KISAH HIDUP
Berkat ’pada Masa yang Menyenangkan dan Masa yang Susah’
PADA waktu saya lahir di bulan Maret 1930, saya dikelilingi oleh kerabat dan sahabat yang melayani Yehuwa dengan setia. Saya tinggal di sebuah desa di Namkumba, dekat kota Lilongwe, di negeri yang sekarang disebut Malawi. Pada 1942, saya membaktikan diri kepada Allah dan dibaptis di salah satu sungai kami yang indah. Selama lebih dari 70 tahun kemudian, saya berupaya melakukan persis seperti yang rasul Paulus anjurkan kepada Timotius, ”Beritakanlah firman itu, laksanakan itu dengan giat dan dengan perasaan mendesak pada masa yang menyenangkan, pada masa yang susah.”—2 Tim. 4:2.
Kunjungan pertama Nathan H. Knorr dan Milton G. Henschel ke Malawi pada awal 1948 membuat saya jadi ingin melayani Yehuwa sepenuh waktu. Saya suka mengenang komentar membina dari para wakil kantor pusat Saksi-Saksi Yehuwa di Brooklyn, New York. Sambil berdiri di lapangan yang becek, 6.000 hadirin menyimak khotbah Saudara Knorr yang menganjurkan, ”Penguasa Kekal atas Segala Bangsa”.
Saya bertemu Lidasi, seorang saudari yang manis, dari keluarga Saksi seperti saya. Ternyata, dia juga punya cita-cita rohani untuk melayani sepenuh waktu. Pada 1950, kami menikah, dan pada 1953, kami sudah punya dua anak. Meski ada tanggung jawab tambahan untuk membesarkan mereka, kami memutuskan bahwa saya bisa mulai merintis biasa. Dua tahun kemudian, saya diundang untuk melayani sebagai perintis istimewa.
Tidak lama setelah itu, saya mendapat hak istimewa untuk mengunjungi sidang-sidang sebagai pengawas wilayah.

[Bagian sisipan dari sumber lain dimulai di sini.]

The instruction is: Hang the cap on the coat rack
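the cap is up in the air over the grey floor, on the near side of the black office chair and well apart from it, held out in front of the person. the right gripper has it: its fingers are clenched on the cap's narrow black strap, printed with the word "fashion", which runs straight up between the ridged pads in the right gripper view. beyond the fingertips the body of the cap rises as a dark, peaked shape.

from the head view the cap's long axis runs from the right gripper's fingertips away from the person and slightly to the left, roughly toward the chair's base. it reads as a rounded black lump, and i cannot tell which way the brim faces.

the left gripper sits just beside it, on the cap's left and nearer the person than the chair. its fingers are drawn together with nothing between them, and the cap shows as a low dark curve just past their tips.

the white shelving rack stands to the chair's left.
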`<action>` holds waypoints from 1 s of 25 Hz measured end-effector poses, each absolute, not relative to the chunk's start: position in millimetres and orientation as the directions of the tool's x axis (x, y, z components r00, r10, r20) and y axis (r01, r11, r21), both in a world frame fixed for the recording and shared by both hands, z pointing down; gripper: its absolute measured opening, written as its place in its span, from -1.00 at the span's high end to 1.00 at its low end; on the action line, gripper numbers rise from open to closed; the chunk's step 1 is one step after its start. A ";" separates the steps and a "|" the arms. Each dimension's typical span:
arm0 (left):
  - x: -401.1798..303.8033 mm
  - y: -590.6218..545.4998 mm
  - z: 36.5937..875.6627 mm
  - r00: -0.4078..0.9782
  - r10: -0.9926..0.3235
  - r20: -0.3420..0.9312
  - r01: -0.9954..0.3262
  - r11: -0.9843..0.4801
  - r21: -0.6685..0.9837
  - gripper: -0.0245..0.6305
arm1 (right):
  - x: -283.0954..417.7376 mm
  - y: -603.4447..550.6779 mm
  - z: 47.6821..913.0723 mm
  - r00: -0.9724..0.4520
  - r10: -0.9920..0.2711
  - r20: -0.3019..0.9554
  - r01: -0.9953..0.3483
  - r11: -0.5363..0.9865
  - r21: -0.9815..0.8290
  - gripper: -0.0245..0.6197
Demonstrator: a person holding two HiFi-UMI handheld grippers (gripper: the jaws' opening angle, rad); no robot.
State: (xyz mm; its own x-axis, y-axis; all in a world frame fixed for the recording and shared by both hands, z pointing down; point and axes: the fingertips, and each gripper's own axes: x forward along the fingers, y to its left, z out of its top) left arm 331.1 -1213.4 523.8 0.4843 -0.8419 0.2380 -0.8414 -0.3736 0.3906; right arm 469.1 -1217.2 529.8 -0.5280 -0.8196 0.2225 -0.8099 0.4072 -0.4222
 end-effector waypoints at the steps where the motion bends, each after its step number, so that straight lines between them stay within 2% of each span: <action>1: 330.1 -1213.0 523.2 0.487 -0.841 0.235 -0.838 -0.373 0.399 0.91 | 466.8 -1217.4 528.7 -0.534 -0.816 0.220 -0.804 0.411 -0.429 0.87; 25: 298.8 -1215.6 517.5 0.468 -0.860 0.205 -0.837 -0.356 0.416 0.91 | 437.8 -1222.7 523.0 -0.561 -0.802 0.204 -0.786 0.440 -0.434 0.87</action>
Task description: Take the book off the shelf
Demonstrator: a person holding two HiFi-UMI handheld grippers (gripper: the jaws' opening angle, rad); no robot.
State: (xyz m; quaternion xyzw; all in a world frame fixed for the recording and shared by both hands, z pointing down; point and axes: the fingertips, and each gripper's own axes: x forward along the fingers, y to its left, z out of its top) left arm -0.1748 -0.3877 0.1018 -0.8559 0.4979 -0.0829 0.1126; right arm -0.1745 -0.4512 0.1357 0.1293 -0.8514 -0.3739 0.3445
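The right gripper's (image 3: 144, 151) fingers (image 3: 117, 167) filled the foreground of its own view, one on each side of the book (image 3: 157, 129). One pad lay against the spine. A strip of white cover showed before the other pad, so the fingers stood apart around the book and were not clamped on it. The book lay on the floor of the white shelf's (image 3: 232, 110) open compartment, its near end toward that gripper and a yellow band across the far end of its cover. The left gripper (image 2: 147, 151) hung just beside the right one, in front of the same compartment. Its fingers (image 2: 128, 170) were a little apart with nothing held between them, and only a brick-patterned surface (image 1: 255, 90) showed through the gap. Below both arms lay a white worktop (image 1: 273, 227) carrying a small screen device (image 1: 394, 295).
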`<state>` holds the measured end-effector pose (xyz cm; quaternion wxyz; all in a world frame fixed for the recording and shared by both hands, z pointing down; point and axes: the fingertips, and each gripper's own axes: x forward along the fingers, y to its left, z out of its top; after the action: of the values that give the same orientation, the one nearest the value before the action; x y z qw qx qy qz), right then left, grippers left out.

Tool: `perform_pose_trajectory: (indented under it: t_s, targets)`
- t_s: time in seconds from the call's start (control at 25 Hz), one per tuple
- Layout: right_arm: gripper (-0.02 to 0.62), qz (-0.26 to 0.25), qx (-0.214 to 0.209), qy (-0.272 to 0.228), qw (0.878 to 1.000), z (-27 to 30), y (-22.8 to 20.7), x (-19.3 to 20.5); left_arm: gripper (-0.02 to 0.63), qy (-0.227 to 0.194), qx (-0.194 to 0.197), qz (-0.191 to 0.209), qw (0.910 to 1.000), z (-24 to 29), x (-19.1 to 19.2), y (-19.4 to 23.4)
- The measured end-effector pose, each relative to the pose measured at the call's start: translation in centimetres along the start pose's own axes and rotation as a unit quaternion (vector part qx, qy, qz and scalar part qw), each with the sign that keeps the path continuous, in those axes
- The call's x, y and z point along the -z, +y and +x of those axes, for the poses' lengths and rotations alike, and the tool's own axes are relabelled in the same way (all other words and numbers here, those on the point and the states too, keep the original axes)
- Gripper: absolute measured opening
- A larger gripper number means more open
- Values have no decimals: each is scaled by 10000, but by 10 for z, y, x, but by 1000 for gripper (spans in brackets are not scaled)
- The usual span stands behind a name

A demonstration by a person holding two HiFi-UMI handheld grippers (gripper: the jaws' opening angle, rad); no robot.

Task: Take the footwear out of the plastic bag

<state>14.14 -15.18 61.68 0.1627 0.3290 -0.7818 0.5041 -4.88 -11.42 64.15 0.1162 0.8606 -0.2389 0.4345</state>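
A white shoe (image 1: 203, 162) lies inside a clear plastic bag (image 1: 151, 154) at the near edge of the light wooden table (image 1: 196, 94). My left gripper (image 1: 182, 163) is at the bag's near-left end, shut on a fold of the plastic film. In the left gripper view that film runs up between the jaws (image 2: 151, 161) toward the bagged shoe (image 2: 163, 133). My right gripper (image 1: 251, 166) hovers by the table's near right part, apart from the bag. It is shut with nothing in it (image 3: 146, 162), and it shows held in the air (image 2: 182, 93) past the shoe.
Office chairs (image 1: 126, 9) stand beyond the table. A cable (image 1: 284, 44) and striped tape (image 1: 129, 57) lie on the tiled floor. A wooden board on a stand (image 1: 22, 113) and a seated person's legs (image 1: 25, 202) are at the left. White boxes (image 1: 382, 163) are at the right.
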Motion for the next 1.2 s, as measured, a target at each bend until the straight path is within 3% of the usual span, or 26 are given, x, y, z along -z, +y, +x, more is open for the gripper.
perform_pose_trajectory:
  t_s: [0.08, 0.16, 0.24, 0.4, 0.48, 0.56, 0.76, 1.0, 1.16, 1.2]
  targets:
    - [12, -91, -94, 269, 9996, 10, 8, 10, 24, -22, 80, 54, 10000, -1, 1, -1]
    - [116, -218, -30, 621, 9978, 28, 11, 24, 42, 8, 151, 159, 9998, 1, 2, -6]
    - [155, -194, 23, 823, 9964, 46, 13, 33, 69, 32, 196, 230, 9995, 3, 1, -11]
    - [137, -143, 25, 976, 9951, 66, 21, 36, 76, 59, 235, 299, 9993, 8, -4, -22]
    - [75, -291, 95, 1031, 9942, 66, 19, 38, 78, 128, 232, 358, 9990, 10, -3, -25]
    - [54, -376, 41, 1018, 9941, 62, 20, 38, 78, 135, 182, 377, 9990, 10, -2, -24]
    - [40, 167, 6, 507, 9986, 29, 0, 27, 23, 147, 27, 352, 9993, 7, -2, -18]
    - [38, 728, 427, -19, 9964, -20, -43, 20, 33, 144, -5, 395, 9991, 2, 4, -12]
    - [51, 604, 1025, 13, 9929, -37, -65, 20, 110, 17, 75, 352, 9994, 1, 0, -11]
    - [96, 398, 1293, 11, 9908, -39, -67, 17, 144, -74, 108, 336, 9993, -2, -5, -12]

Berkat dukungan Lidasi, saya bisa memenuhi kebutuhan keluarga secara materi dan rohani pada waktu itu. a Tetapi, kami sangat ingin melayani sepenuh waktu bersama-sama. Dengan rencana yang matang dan kerja sama dari anak-anak kami, Lidasi pun bisa merintis pada 1960.
Kami menikmati masa-masa yang menyenangkan itu, melayani saudara-saudari di berbagai sidang. Daerah kami mulai dari lereng Pegunungan Mulanje yang indah di selatan sampai pesisir Danau Malawi yang tenang, yang mengalir hampir di sepanjang wilayah timur negeri ini. Kami melihat pertumbuhan yang bagus dalam jumlah penyiar dan sidang di wilayah kami.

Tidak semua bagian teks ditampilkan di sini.